Sir Mark Rowley erklärte nun, er könne nachvollziehen, warum manche Frauen der Polizei nicht vertrauten. Mehrere „abscheuliche Fälle“ von Polizeibeamten, die schwere Straftaten gegen Frauen begangen hätten, hätten das Vertrauen nachhaltig beschädigt.
1.500 Mitarbeitende seit 2022 entfernt
Seit seinem Amtsantritt im September 2022 seien rund 1.500 Personen aus der Organisation entfernt worden. Viele davon wegen unangemessenen oder sexuellen Fehlverhaltens gegenüber Frauen. Allein im Jahr 2024/25 wurden laut offiziellen Angaben 28 Mitarbeitende wegen sexuellen Fehlverhaltens entlassen. Weitere 39 hätten ebenfalls ihren Posten verloren, wären sie nicht zuvor zurückgetreten oder in den Ruhestand gegangen.
Rowley betonte, man unternehme alles, um Personen mit einem Risiko für Frauen und Kinder gar nicht erst in die Organisation aufzunehmen oder frühzeitig auszusondern. Dennoch räumte er ein, dass es Zeit brauche, das Vertrauen wiederherzustellen.
Strukturelle Probleme in der Vergangenheit
Eine unabhängige Untersuchung unter Leitung von Baroness Casey hatte 2023 institutionellen Rassismus, Misogynie und Homophobie innerhalb der Met Police festgestellt. Hunderte Beamte mit Vorwürfen wegen Fehlverhaltens – darunter auch sexueller Straftaten – seien zuvor nicht entlassen worden.

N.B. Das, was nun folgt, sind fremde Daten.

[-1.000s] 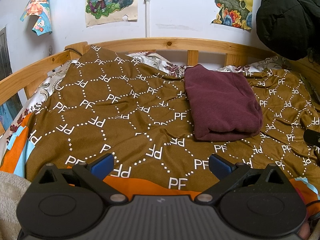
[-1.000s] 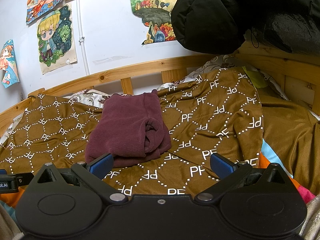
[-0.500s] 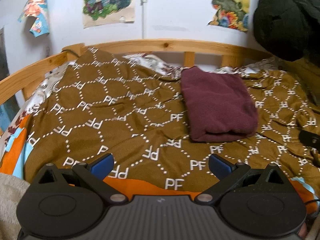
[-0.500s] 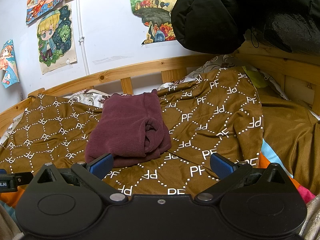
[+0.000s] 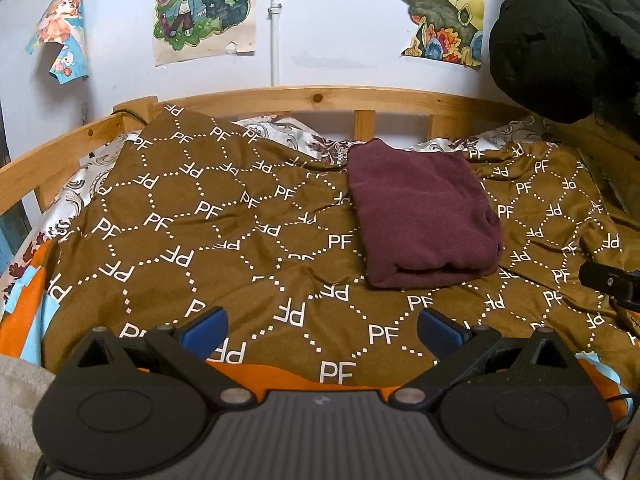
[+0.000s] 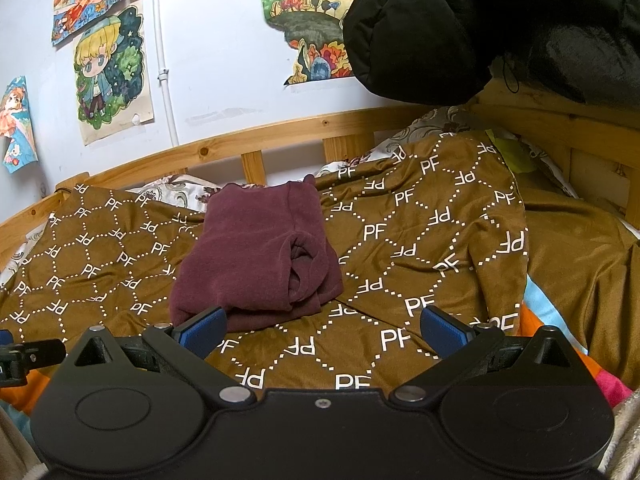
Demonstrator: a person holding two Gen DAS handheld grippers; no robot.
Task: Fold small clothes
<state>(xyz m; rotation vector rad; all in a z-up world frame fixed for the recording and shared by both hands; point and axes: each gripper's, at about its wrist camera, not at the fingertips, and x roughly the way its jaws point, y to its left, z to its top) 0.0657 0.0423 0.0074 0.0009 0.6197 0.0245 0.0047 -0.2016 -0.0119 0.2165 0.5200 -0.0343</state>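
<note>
A folded maroon garment (image 5: pixel 424 212) lies on the brown patterned bedspread (image 5: pixel 208 232), toward the far side of the bed. From the right wrist view the same maroon garment (image 6: pixel 256 256) shows a rolled opening on its right side. My left gripper (image 5: pixel 322 326) hovers open near the bed's front edge, well short of the garment, nothing between its blue pads (image 5: pixel 204 328). My right gripper (image 6: pixel 322 326) is open too, its left blue pad (image 6: pixel 204 328) overlapping the garment's near corner in the picture; whether it touches is unclear.
A wooden bed rail (image 5: pixel 320 98) curves round the far side. A black puffy jacket (image 6: pixel 500 24) hangs over the right corner. Orange and blue fabric (image 5: pixel 24 312) pokes out under the bedspread at the front. The other gripper's tip (image 5: pixel 610 282) shows at the right edge.
The left wrist view shifted slightly, tilting down then settling back, so the garment sits a bit more central. The right gripper and the garment have not moved.
</note>
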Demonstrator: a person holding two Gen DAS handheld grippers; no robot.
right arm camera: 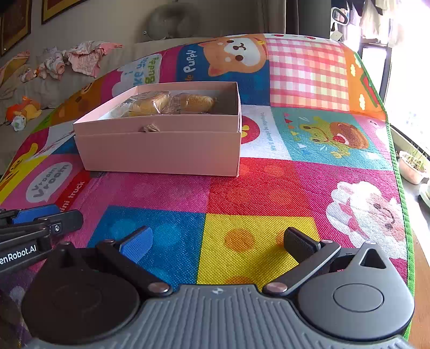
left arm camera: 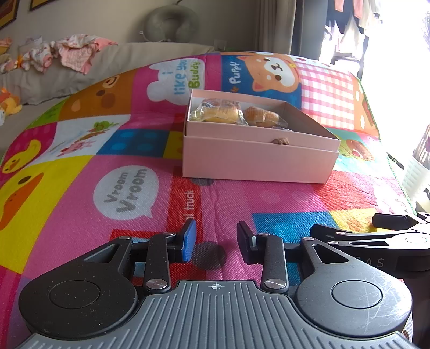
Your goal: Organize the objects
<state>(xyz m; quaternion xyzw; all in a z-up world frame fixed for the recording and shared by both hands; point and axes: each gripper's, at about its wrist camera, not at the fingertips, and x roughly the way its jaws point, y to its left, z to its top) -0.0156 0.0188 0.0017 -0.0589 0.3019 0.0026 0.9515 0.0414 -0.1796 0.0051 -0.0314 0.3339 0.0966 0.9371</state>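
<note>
A pink cardboard box (left arm camera: 258, 161) (right arm camera: 161, 150) sits open on the colourful play mat (left arm camera: 80, 188) (right arm camera: 268, 188), nested in its lid. Inside lie wrapped buns in clear plastic packets (left arm camera: 215, 114) (right arm camera: 150, 103), two of them plainly showing. A small brown tab (left arm camera: 280, 141) (right arm camera: 149, 128) sticks out of the box's near wall. My left gripper (left arm camera: 216, 240) hovers low over the mat in front of the box, open, with nothing between its fingers. My right gripper (right arm camera: 217, 244) is beside it, to the right of the box, open wider and empty.
Crumpled pink clothes (left arm camera: 72, 53) (right arm camera: 80, 56) and a soft toy (left arm camera: 9, 104) (right arm camera: 24, 111) lie on the grey sofa behind. A grey neck pillow (left arm camera: 172, 21) rests against the wall. The mat's right edge (right arm camera: 400, 188) drops toward a window sill with a plant pot (right arm camera: 412, 166).
</note>
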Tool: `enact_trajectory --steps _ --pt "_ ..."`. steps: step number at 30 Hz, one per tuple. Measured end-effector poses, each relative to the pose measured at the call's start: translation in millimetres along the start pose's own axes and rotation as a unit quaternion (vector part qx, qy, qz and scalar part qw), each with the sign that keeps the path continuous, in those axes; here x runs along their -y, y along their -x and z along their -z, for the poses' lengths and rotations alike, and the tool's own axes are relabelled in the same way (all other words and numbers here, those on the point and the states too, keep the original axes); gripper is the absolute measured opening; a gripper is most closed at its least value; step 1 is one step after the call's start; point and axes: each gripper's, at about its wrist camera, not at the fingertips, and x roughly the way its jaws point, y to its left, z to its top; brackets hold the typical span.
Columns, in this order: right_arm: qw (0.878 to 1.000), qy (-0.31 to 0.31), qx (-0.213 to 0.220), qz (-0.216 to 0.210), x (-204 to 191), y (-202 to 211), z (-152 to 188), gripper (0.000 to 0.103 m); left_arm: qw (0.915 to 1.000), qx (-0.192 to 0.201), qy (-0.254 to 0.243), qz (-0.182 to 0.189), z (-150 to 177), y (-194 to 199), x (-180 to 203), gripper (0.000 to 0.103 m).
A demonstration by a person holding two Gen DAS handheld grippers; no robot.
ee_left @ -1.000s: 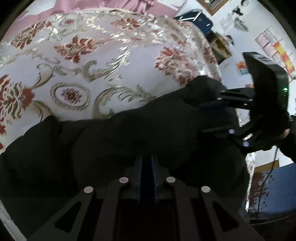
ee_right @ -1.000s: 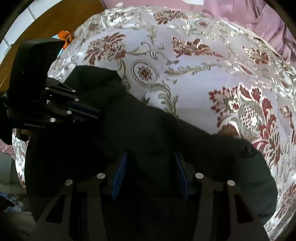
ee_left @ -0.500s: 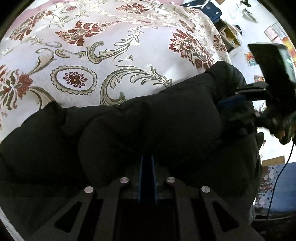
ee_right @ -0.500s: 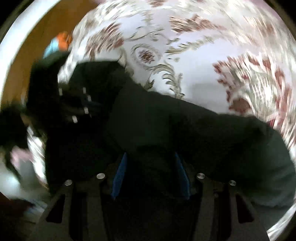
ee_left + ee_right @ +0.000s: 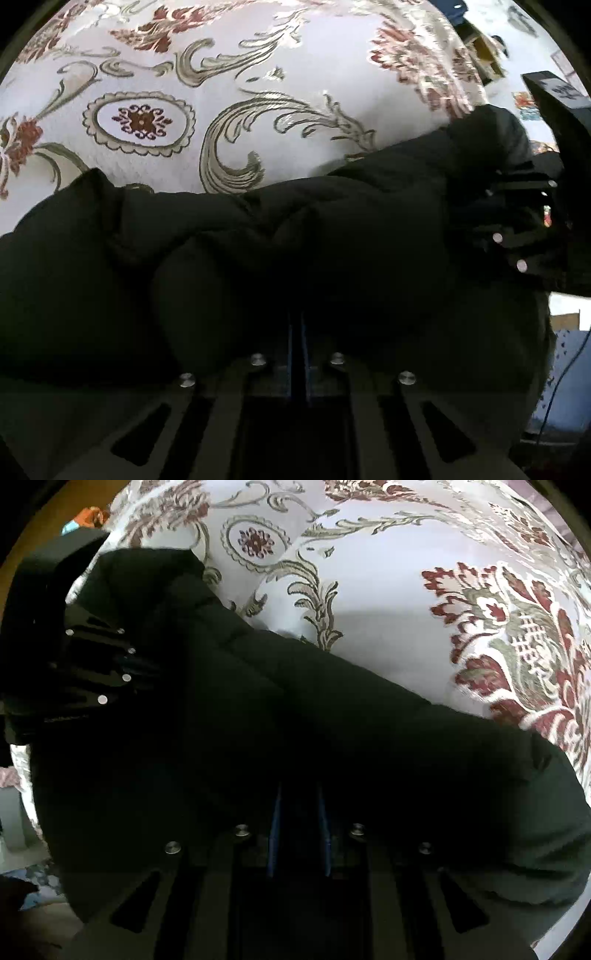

Ein interner Bericht vom Januar zeigte zudem, dass zwischen 2013 und 2023 die Überprüfung von Bewerbern und Mitarbeitenden deutlich abgesenkt worden war. Über 5.000 Personen seien nicht ordnungsgemäß überprüft worden, zehntausende Referenzen seien nicht oder nur unzureichend kontrolliert worden.
Frauenorganisationen bleiben skeptisch
Frauenrechtsorganisationen äußern weiterhin Zweifel an einem echten Kulturwandel. Gemma Sherrington von der Organisation Refuge spricht von einer „Vertrauenskrise“. Farah Nazeer von Women’s Aid betont, es brauche eine grundlegende Veränderung der Haltung gegenüber Frauen innerhalb der Polizei.
Eine Studie der unabhängigen Beauftragten für häusliche Gewalt ergab, dass nur etwa vier Prozent der Polizeibeamten, denen Gewalt gegen Frauen und Mädchen vorgeworfen wurde, tatsächlich entlassen wurden.
Regierung verspricht Reformen
Die britische Regierung kündigte an, Gewalt gegen Frauen und Mädchen innerhalb der nächsten zehn Jahre halbieren zu wollen. Eine neue nationale Einrichtung mit einem Budget von 13,1 Millionen Pfund soll die polizeiliche Reaktion auf entsprechende Straftaten verbessern.
Sir Mark Rowley erklärte abschließend, eine Organisation mit 40.000 Beschäftigten werde nie perfekt sein. Man sei jedoch entschlossen, Integrität und Standards konsequent zu sichern – von der Einstellung neuer Kräfte bis zur konsequenten Verfolgung von Fehlverhalten.
Ob dies ausreicht, um das Vertrauen vieler Frauen nachhaltig zurückzugewinnen, bleibt offen.